Convnet Classifier

What is it?

ConvnetClassifier is an openFrameworks application, part of the ml4a-ofx collection, which lets you train a classifier to recognize whatever objects, persons, postures, drawings and other visuals you show it through your webcam.

convnetClassifier gif

ConvnetClassifier has been used by Bjørn Karmann in his Objectifier project, which empowers people to train objects in their daily environment to respond to their unique behaviors.

OSC Output

By default the app outputs OSC to localhost, port 8000, address “/classification”. This can be changed in ofApp.h.

Key inputs

As an alternative to using the GUI you can use the following key inputs:

1-9: set the class label
s: save model
l: load model
t: train classifier
c: clear examples
r: toggle recording

Training instructions

Make sure your camera sees your intended visuals for class 1. Click [record] to toggle recording of training examples.
Set the Class Label slider to a different class and click [record] to record examples of a different class.
Repeat this for class 3 or however many distinct things you intend to classify. Remember to change the classes by pressing the numeric keys accordingly.
Click [train] to train the model.
Show the webcam different visuals and see what class the model predicts.
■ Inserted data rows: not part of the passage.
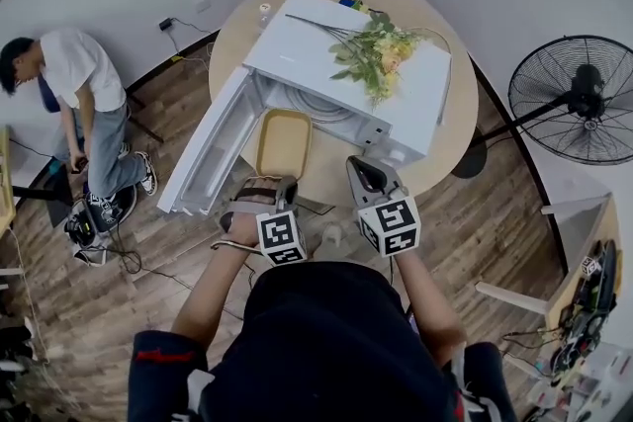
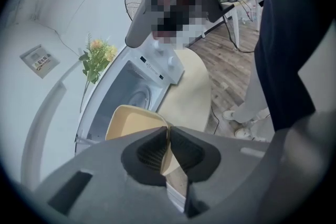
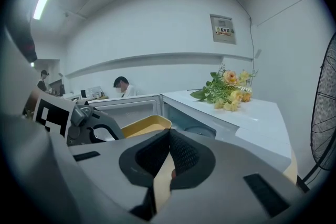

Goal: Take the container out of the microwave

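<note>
Flowers (image 1: 376, 49) lie on the white microwave (image 1: 316, 54), which sits on a round table (image 1: 447, 141). Its door (image 1: 203, 158) is swung open to the left, and a fan (image 1: 579, 99) stands to the right. The container (image 1: 284, 141) is just in front of the open cavity. The left gripper (image 1: 281, 185) is clamped on its near rim. The right gripper (image 1: 364, 175) hovers just beside, its jaws seemingly together and empty.

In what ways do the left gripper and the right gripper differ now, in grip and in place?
The left gripper is shut on the near rim of the yellow container; the right gripper is shut on nothing. The left gripper is before the cavity of the open microwave; the right gripper is further right, by the microwave's front corner, above the round table. Both face the microwave.
</note>
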A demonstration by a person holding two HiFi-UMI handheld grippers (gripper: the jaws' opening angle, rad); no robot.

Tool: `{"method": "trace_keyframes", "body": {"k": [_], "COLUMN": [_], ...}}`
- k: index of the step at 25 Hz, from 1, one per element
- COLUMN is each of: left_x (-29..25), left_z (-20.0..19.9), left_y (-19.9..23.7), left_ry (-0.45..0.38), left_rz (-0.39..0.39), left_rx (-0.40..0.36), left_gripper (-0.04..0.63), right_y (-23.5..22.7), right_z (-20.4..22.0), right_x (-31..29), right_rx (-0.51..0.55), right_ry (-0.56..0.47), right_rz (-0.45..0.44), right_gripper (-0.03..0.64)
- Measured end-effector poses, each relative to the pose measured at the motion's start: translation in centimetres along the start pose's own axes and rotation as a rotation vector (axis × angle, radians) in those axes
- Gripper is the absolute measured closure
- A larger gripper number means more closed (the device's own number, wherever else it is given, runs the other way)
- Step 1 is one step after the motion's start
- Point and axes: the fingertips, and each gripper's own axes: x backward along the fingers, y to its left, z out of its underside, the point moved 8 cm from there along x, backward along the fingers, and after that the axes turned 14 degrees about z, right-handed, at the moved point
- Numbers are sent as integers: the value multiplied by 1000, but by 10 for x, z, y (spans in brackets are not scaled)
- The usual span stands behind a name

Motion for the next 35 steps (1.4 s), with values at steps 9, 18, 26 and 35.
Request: {"method": "trace_keyframes", "body": {"k": [9,18,26,35], "left_x": [17,22,26,26], "left_z": [11,22,24,23], "left_y": [-18,-17,-16,-23], "left_ry": [-17,-16,-14,-13], "left_rz": [-16,-29,-36,-31], "left_rx": [73,102,114,118], "left_gripper": [561,561,561,561], "right_y": [7,16,19,22], "right_z": [-1,2,2,5], "right_x": [-3,-7,-8,-4], "right_rx": [3,21,29,30], "right_ry": [-9,-1,-3,-3], "right_rz": [-14,-28,-27,-27], "right_gripper": [617,617,617,617]}}
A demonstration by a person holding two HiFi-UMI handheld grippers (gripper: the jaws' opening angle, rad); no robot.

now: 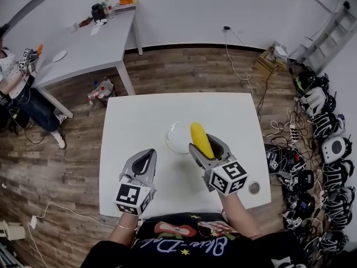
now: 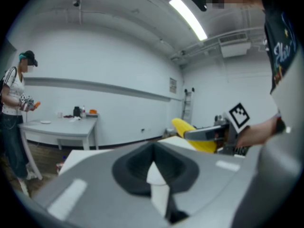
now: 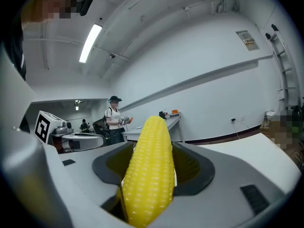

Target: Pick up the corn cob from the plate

The video below takes you through the steps of the training process.

Setup and training considerations

ConvnetClassifier is a very versatile application that can be used in a wide variety of setups. However, to optimize correct classification, some simple rules of thumbs are:

Ensure variety in your training data: Say you want to classify whether someone is holding an object in their hands, try to record training samples that shows the person holding the object in different postures and positions, close to the camera, far from the camera, in both hands etc.
Keep your settings stable when using small training samples: Training in different sets of lighting conditions and hereafter attempting to classify in yet another environment might prove difficult. The same is true for camera positions and angles, backgrounds, etc. Unless you intentionally want a classifier that is can handle different settings (which would require more training examples), you can save yourself a lot of sweat by keeping your physical setup stable.
If the classification is not accurate enough, try to record more training examples. Alternatively you can try different classifier algorithms, which can be set in the setup() function of ofApp.cpp.